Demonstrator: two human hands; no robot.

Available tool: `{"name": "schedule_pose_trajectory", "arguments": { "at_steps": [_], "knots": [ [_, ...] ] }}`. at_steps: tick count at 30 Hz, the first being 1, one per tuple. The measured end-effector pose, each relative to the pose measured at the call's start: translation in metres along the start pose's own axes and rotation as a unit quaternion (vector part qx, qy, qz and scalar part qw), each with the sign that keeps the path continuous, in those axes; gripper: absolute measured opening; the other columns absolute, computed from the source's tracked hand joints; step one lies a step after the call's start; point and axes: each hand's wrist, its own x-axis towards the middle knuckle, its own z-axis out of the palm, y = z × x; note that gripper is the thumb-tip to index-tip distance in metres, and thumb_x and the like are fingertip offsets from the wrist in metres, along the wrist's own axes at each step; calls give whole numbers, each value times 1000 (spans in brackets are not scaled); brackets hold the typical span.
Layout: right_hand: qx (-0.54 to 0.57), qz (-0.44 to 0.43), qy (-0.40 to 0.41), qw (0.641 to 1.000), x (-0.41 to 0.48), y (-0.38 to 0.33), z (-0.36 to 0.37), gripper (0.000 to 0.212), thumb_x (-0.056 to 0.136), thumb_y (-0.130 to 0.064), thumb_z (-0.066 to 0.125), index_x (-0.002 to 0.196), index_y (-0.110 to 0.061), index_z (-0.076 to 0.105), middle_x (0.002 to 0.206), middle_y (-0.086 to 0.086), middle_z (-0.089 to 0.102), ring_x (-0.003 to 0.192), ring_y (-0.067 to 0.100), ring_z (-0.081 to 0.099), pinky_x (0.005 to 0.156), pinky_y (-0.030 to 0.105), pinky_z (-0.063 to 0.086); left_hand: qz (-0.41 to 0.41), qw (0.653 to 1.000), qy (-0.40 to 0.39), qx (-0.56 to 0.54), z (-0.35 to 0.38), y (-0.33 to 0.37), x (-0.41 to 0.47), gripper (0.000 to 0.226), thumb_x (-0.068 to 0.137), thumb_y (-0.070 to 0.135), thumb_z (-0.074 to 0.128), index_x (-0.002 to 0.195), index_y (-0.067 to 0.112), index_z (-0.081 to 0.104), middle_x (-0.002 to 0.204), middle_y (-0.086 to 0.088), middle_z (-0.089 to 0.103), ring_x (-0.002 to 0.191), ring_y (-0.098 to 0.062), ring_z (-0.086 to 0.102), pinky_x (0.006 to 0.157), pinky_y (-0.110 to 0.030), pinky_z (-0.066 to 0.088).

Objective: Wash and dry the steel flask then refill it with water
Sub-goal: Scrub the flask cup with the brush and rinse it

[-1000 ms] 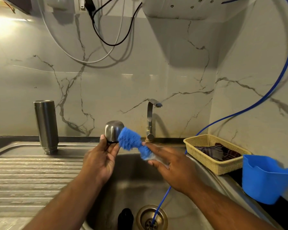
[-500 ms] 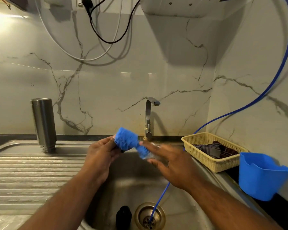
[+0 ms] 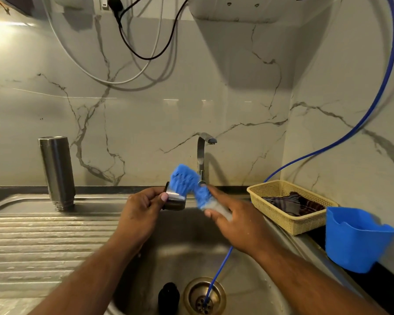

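My left hand (image 3: 141, 212) pinches the cap (image 3: 175, 201) over the back edge of the sink (image 3: 180, 246), with my thumb on its side. My right hand (image 3: 237, 221) grips the clear handle of the brush (image 3: 184, 178), and the blue bristles press against the cap. The flask (image 3: 57, 171) stands mouth down at the back edge of the drainboard (image 3: 32, 235), well apart from my hands. A basket (image 3: 282, 220) sits at the sink's right edge.

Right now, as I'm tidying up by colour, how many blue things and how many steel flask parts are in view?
Blue: 3 (brush, hose, tub)
Steel flask parts: 2 (body, cap)
Total: 5
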Motion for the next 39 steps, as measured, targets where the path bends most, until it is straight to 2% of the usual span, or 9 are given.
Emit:
{"name": "schedule_pose_trajectory", "arguments": {
  "at_steps": [5, 13, 18, 21, 23, 25, 29, 34, 39],
  "knots": [
    [-24, -23, -35, 999, -6, -9, 2, 58, 98, -57, 52, 145, -69, 20, 132, -18, 61, 108, 0, 58, 86, 21, 49, 6, 999, -6, 39, 0, -7, 4, 21, 103, 18, 52, 106, 32, 67, 100, 7, 75, 99, -8, 69, 95, -40, 55],
    [-24, 32, -37, 999, -4, -3, 0, 61, 97, -56, 56, 148, -62, 23, 128, -13, 64, 104, 3, 60, 80, 23, 49, 4, 999, -21, 40, 1, -19, 7, 23, 106, 24, 46, 110, 34, 66, 105, 5, 71, 104, -14, 66, 94, -40, 54],
    [-29, 87, -19, 996, -3, 10, 2, 63, 95, -57, 59, 152, -54, 30, 131, -12, 66, 110, 6, 62, 89, 29, 53, -106, 979, -29, -171, 3, -17, 9, 28, 109, 22, 41, 116, 14, 66, 114, -18, 69, 103, -30, 67, 93, -47, 55],
    [22, 97, 2, 995, -3, 10, 1, 65, 94, -60, 58, 153, -53, 29, 131, -12, 65, 111, 8, 62, 94, 33, 54, -164, 941, -68, -289, 3, -15, 10, 49, 99, 48, 56, 125, 7, 60, 120, -20, 69, 108, -31, 68, 91, -45, 57],
    [35, 96, 4, 995, -1, 9, 1, 65, 94, -61, 57, 152, -54, 28, 131, -13, 64, 110, 8, 62, 94, 35, 54, -154, 954, -101, -239, 3, -19, 9, 74, 72, 59, 80, 124, 11, 60, 117, -17, 69, 101, -26, 70, 83, -38, 59],
    [43, 101, -2, 994, -3, 6, 1, 64, 92, -62, 59, 148, -55, 28, 125, -14, 65, 104, 8, 63, 89, 36, 56, -134, 972, -118, -153, 4, -23, 8, 82, 53, 50, 91, 123, 20, 59, 117, -16, 68, 99, -26, 71, 84, -38, 61],
    [29, 95, -67, 993, -9, 1, -1, 59, 92, -61, 61, 140, -54, 29, 110, -16, 63, 90, 3, 60, 70, 25, 47, -70, 985, -156, -12, 0, -30, 8, 67, 63, 38, 94, 120, 36, 58, 117, -5, 63, 102, -26, 67, 86, -42, 61],
    [9, 80, -89, 993, -8, 1, -6, 69, 89, -65, 62, 147, -49, 30, 125, -16, 56, 100, 4, 55, 76, 22, 45, -85, 980, -117, -133, -13, -29, 14, 101, 46, 17, 99, 133, 32, 50, 126, -10, 61, 108, -28, 69, 79, -31, 61],
    [-85, -18, -101, 991, -10, -3, -12, 74, 84, -64, 68, 147, -52, 30, 137, -22, 47, 111, 3, 52, 86, 24, 46, -144, 933, -110, -309, -14, -25, 14, 41, 89, 27, 63, 127, 12, 63, 123, -23, 65, 102, -32, 67, 78, -39, 55]
  ]
}}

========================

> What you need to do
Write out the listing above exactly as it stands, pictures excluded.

> Solution to this exercise
Demonstrator: two human hands; no robot.

Available tool: `{"name": "schedule_pose_trajectory", "arguments": { "at_steps": [_], "knots": [ [_, ...] ] }}`. at_steps: tick count at 30 Hz, the first being 1, one per tuple. The measured end-effector pose, each relative to the pose measured at the call's start: translation in metres along the start pose's own axes and rotation as a unit quaternion (vector part qx, qy, qz and scalar part qw), each with the sign that keeps the path continuous, in those axes; gripper: absolute measured opening; the other columns absolute, computed from the source's tracked hand joints; step one lies a step after the call's start; point and axes: each hand's wrist, its own x-axis towards the middle knuckle, its own z-axis out of the palm, y = z × x; note that gripper is the thumb-tip to index-tip distance in metres, and thumb_x and the like are fingertip offsets from the wrist in metres, along the wrist's own axes at each step; calls give whole numbers, each value times 1000 (spans in brackets are not scaled); brackets hold the typical span.
Layout: right_hand: qx (-0.54 to 0.57), qz (-0.44 to 0.43), qy (-0.40 to 0.41), qw (0.641 to 1.000), x (-0.41 to 0.48), y (-0.38 to 0.33), z (-0.36 to 0.37), gripper (0.000 to 0.212), thumb_x (-0.056 to 0.136), thumb_y (-0.130 to 0.064), thumb_z (-0.066 to 0.125), index_x (-0.002 to 0.196), index_y (-0.110 to 0.061), index_z (-0.076 to 0.105), middle_x (0.002 to 0.206), middle_y (-0.086 to 0.086), middle_z (-0.089 to 0.102), ring_x (-0.003 to 0.192), ring_y (-0.067 to 0.100), ring_z (-0.081 to 0.099), pinky_x (0.005 to 0.156), pinky_y (-0.030 to 0.105), pinky_z (-0.063 to 0.086); left_hand: qz (-0.41 to 0.41), qw (0.653 to 1.000), qy (-0.40 to 0.39), qx (-0.56 to 0.54), z (-0.35 to 0.38), y (-0.33 to 0.37), x (-0.41 to 0.47), gripper (0.000 to 0.226), thumb_x (-0.068 to 0.137), thumb_y (-0.070 to 0.135), thumb_z (-0.074 to 0.128), index_x (-0.002 to 0.195), index_y (-0.067 to 0.112), index_z (-0.081 to 0.104), middle_x (-0.002 to 0.204), middle_y (-0.086 to 0.088), middle_z (-0.089 to 0.103), ring_x (-0.002 to 0.191), ring_y (-0.098 to 0.062), ring_z (-0.086 to 0.102), pinky_x (0.006 to 0.157), pinky_y (-0.110 to 0.030), pinky_z (-0.066 to 0.088).

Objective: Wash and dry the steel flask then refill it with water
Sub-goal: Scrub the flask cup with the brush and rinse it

[-1000 ms] 
[-500 ms] 
[+0 ms] 

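My left hand (image 3: 141, 212) pinches the cap (image 3: 175, 201) over the back edge of the sink (image 3: 180, 246), with my thumb on its side. My right hand (image 3: 237, 221) grips the clear handle of the brush (image 3: 184, 178), and the blue bristles press against the cap. The flask (image 3: 57, 171) stands mouth down at the back edge of the drainboard (image 3: 32, 235), well apart from my hands. A basket (image 3: 282, 220) sits at the sink's right edge.

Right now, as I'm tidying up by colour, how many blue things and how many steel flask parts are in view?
Blue: 3 (brush, hose, tub)
Steel flask parts: 2 (body, cap)
Total: 5
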Motion for the next 39 steps, as measured, targets where the path bends most, until it is straight to 2% of the usual span, or 9 are given.
Emit:
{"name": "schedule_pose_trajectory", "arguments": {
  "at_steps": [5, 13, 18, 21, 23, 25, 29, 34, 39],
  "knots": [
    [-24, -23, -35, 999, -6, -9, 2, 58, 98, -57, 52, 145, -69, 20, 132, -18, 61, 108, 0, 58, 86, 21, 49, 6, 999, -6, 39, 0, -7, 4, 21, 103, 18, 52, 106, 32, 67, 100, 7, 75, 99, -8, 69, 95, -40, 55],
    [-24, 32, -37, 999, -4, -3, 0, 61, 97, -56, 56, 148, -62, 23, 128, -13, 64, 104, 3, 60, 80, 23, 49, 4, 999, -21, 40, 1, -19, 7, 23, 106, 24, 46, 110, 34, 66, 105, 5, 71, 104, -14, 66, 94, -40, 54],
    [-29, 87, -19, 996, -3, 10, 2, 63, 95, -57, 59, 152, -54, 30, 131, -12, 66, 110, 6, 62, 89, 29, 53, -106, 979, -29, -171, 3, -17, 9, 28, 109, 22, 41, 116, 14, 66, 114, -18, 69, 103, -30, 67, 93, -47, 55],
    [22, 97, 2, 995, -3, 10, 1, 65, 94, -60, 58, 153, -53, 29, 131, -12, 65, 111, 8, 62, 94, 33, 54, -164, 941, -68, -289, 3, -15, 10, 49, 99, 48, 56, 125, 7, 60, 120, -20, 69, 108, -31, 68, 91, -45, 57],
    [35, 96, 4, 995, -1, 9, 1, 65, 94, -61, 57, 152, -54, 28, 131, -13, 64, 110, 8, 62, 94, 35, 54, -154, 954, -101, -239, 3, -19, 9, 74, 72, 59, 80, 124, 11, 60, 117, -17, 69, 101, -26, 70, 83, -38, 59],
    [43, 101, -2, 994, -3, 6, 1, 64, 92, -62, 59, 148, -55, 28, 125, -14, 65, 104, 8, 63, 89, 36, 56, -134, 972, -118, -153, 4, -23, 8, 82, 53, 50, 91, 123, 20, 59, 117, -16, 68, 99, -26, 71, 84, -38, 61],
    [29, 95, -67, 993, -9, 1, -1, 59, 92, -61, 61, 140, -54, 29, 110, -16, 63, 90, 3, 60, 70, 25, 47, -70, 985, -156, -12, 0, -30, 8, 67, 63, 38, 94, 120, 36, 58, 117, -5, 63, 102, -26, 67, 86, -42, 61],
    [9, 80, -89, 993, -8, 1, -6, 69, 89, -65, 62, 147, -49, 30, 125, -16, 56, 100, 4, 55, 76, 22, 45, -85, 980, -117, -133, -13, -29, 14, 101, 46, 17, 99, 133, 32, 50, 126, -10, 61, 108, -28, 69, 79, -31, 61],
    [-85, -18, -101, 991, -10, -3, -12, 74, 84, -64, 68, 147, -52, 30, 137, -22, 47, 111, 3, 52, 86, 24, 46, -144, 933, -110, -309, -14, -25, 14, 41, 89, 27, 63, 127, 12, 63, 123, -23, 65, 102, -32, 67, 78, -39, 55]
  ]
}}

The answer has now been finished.